Confusion With the concepts

What do the following terms mean. I do know all these but I have confusion in what means what.

  1. Thread. How different is it from Core?
  2. Block. How different is it from Tile, and how are block and Tile different from SM?
  3. Grid. Is it Blocks*Threads or is it any different? What is the max grid size for a K20?
  4. Why and are threads/block and threads/SM different? K20 has 1024 threads/block and 2048 threads/SM. What does it mean? Can I associate 2048 threads to every SM? Then why do I need threads/block separately? Or if the other way, only if 1024 threads could be assigned using one block, then how can we deal with 2048 threads in one SM? (If Block is logical and SM is physical).
  5. And what exactly is kernel?

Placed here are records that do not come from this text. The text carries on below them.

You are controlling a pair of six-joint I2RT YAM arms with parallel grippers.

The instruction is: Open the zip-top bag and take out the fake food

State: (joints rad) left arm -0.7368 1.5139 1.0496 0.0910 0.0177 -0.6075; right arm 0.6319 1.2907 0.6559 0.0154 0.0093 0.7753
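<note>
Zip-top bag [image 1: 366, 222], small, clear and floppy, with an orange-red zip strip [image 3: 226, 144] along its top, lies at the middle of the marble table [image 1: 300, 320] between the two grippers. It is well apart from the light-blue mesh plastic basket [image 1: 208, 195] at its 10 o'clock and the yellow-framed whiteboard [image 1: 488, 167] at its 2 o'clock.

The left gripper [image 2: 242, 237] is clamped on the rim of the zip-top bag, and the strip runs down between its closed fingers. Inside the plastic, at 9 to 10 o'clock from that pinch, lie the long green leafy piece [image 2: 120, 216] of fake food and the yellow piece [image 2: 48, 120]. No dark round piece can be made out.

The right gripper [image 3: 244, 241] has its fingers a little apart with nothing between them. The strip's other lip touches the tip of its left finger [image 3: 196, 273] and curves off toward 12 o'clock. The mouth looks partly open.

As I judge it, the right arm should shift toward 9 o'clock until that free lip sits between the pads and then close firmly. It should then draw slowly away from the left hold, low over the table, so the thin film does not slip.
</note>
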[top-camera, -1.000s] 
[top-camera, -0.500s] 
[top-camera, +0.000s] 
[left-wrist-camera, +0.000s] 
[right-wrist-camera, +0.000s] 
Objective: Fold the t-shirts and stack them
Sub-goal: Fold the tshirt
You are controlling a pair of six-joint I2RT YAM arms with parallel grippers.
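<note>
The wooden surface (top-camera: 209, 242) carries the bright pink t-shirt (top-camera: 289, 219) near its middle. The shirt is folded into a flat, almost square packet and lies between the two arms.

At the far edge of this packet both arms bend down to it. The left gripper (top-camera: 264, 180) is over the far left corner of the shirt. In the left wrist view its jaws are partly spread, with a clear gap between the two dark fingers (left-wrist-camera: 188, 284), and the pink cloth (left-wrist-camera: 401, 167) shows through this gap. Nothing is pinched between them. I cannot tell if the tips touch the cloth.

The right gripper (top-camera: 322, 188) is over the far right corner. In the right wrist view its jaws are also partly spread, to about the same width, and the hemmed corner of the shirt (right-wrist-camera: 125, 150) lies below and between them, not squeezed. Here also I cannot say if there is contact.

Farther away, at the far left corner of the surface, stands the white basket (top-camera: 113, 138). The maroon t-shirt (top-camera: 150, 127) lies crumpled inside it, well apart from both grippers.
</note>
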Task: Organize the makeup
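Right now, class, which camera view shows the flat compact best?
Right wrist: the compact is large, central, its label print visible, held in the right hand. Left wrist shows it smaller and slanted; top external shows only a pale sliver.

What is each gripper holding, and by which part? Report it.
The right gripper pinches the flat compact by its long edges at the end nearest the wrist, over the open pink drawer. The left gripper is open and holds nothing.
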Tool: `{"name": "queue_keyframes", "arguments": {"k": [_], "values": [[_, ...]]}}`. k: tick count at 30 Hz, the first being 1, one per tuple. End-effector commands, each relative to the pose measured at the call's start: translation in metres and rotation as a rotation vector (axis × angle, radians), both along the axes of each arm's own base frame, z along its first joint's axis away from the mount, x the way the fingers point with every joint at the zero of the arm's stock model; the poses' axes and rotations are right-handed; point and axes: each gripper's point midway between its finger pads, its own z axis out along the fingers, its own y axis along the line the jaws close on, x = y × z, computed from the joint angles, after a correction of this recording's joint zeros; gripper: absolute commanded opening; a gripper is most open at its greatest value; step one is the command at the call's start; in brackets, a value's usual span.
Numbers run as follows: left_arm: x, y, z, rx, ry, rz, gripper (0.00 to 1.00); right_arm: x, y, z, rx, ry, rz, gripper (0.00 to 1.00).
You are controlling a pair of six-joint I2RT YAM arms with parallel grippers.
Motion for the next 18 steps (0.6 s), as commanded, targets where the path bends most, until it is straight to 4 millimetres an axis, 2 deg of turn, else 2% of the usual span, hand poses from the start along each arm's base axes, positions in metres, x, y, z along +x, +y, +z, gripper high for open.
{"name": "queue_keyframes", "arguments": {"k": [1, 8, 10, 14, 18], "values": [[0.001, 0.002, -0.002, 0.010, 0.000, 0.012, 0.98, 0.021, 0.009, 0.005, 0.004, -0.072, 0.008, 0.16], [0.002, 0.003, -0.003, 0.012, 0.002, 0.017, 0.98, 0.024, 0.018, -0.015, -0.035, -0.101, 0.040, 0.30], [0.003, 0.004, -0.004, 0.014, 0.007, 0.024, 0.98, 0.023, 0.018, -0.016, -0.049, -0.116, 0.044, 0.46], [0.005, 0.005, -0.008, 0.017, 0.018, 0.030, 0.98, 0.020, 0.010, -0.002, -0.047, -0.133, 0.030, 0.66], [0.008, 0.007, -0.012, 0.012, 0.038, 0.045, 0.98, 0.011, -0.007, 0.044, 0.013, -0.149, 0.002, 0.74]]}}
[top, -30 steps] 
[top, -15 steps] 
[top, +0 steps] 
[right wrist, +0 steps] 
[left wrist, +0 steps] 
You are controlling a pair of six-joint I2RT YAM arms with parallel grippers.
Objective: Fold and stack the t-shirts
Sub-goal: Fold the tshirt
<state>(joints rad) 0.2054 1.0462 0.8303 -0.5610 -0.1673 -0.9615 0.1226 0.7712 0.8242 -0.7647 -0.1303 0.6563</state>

If kernel is one call of grid and block dimensions, I have heard that K20 can run 2 Million threads per kernel. Then if threads/SM is only 2048 and as there are only 13 SMs in K20, 2048*13 is just about 20K threads. How is it justified?
  6. Finally, What are warps and why do we need only 32threads per warp, when an entire block is ready at our service?
  1. Thread: think of it as an instruction pointer or index. Forget about core for now.

  2. Block: block of threads, can be 1D, 2D or 3D

  3. Grid: grid of blocks, can be 1D, 2D or 3D.

  4. Each GPU generation/model/architecture is different. Query the device to understand it’s limits and use those limits to constrain/adept/modify the software.

  5. Kernel is a program which is executed on the GPU.

  6. A warp is a design attempt to execute the same instruction for 32 threads. Sometimes it’s possible (parallel execution) sometimes it’s not (threads will be serialized).

For more details/information consult manuals ;) :)